Mark’s mind flew back to the past, and the first time he met her.

She was surely the devil’s best effort.

He had to keep working. That thought was uppermost in his mind when he slowly brought himself upright, his knee-bones grinding against each other as the weight made itself felt, the leather straps that bound the strong wicker basket to his shoulders squeaking in protest. Grunting with the effort, he began lurching up the short hill to the chapel, unaware that his every move was being closely watched.

His task wasn’t easy. Winter had set in weeks ago, and the water about his feet was near to freezing. He couldn’t feel his toes, and although there was no ice, every step he took fell upon the leaves that lay rotting thickly on the stream’s floor, making him slip and curse through gritted teeth, using words which he had heard often enough among the peasants, but which he knew he shouldn’t use himself.

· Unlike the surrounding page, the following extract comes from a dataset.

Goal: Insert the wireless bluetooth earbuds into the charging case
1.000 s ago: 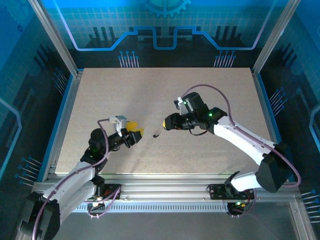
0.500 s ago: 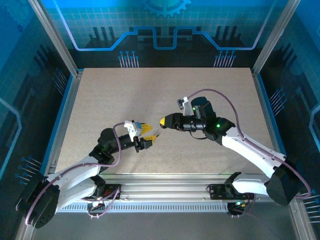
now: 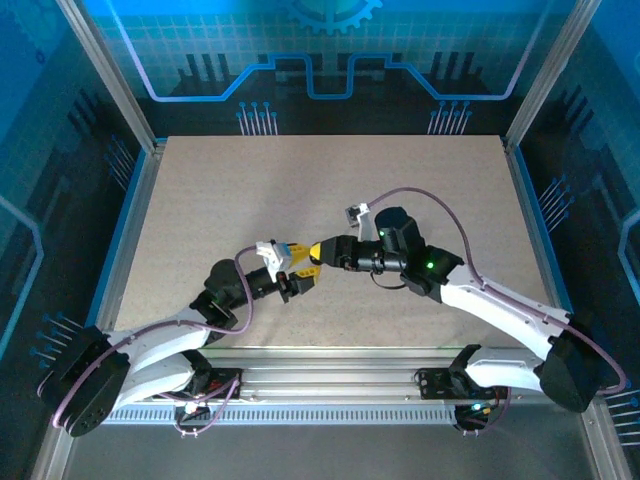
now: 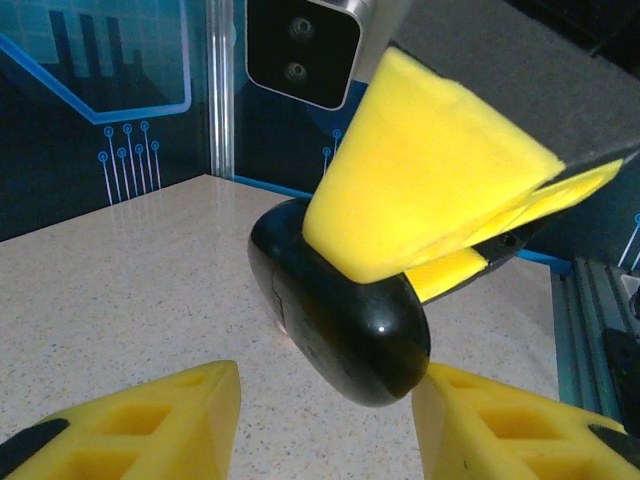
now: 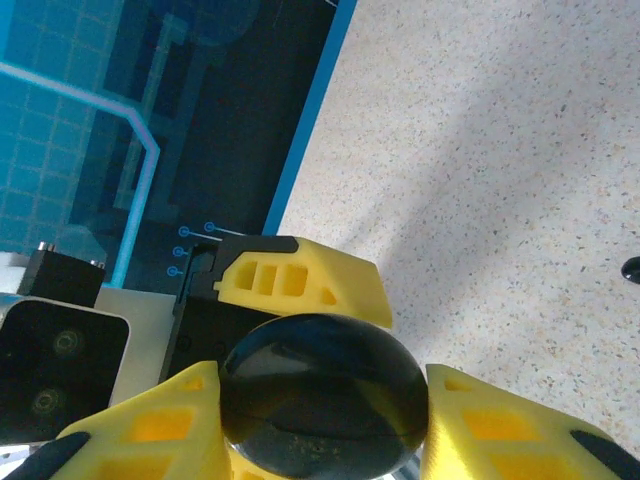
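Arms angled inward, grippers set tip to tip. Right gripper (image 5: pixel 318 378) clamped on black charging case (image 5: pixel 330 405); left gripper (image 4: pixel 328 372) jaws set apart.

A speckled beige table (image 3: pixel 300 190) sits inside an aluminium frame (image 3: pixel 105 70). Blue translucent panels (image 3: pixel 200 40) printed with circuit-style lines close the far and side walls. A slotted metal rail (image 3: pixel 330 385) runs along the near edge.

The charging case (image 4: pixel 335 320) is a glossy black, egg-shaped shell with a fine seam running round it, and it looks closed. It is held off the counter (image 4: pixel 120 260) near the counter's middle, pinched at its sides between the yellow fingers of the right claw (image 5: pixel 322 395). A tiny dark piece (image 5: pixel 631 268) lies on the counter nearby, too small to name.
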Available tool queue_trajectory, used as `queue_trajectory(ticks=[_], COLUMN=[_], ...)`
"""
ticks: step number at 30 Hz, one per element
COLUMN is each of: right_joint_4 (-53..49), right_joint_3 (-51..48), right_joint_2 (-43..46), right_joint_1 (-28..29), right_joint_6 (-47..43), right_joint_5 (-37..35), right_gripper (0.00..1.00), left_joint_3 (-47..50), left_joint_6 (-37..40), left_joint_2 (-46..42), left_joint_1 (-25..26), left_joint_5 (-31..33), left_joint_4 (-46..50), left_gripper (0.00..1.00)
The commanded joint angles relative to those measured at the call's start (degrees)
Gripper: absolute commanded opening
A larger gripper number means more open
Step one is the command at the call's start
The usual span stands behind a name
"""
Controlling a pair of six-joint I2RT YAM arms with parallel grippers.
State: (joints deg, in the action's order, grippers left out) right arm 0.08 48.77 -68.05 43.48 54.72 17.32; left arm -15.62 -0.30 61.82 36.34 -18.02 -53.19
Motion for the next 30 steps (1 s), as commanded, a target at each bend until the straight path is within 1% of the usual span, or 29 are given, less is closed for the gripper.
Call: queue_trajectory(ticks=[1,6,11,17,21,24,30], right_joint_4=[2.4,2.1,1.5,2.1,2.3,2.4,2.7], right_joint_3=[-1.7,-2.9,-3.2,-3.2,-2.5,-2.4,-1.8], right_joint_2=[2.6,4.8,5.7,5.0,4.3,3.8,2.8], right_joint_1=[1.7,3.2,4.5,5.7,6.1,6.4,6.9], right_joint_6=[1.6,3.4,3.5,4.0,3.7,3.8,4.0], right_joint_5=[-4.7,-10.4,-13.5,-14.1,-14.1,-14.1,-13.8], right_gripper=[0.40,0.40,0.40,0.40,0.40,0.40,0.40], left_joint_3=[-0.6,-0.9,-0.8,-1.1,-0.7,-0.8,-1.2], left_joint_6=[-2.6,-3.4,-4.7,-7.3,-8.4,-8.8,-9.5], left_joint_2=[0.4,1.1,2.3,4.3,5.5,5.6,5.8], left_joint_1=[0.6,1.0,1.3,1.5,1.6,1.7,1.7], left_joint_5=[3.5,2.6,1.9,2.1,2.9,3.1,2.9], left_joint_4=[-6.4,-7.4,-10.5,-14.1,-16.7,-17.0,-16.5], left_gripper=[0.48,0.48,0.49,0.49,0.47,0.44,0.43])
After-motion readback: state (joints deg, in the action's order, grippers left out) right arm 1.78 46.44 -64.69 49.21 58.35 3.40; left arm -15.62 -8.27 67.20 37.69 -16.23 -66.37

The basket of stones was an unbearable weight, but he had set himself the task of enclosing the chapel in a wall, and he would go to the devil rather than fail. The only thing that made sense of his life in this foul backwater was the effort he spent each day, collecting rocks and bringing them up the incline to the chapel, tipping the basket on top of the heap. When he had a big enough pile, he would grade the stones, using the largest for the bottom of the wall, graduating them with smaller and smaller rocks until he reached the topmost layer. The tiniest would be used to fit the interstices, gravel and chips blocking the cracks so that no wind could pass through.

He toiled on. Sweat was prickling at his forehead now and along his spine, forming a chilly barrier between his flesh and the coarse linen shirt. Over that he wore a habit of strait , a thick mix of short wool, lamb’s wool and flocks, the usual stuff that the moors produced from their weak, suffering sheep. Nothing like the soft cloth produced in the warmer, drier land about Axminster, where Mark’s family lived. The material from his home would never itch and scratch like this. He fancied he could feel every hair, each one tickling or stabbing him through his shirt. It was all but intolerable.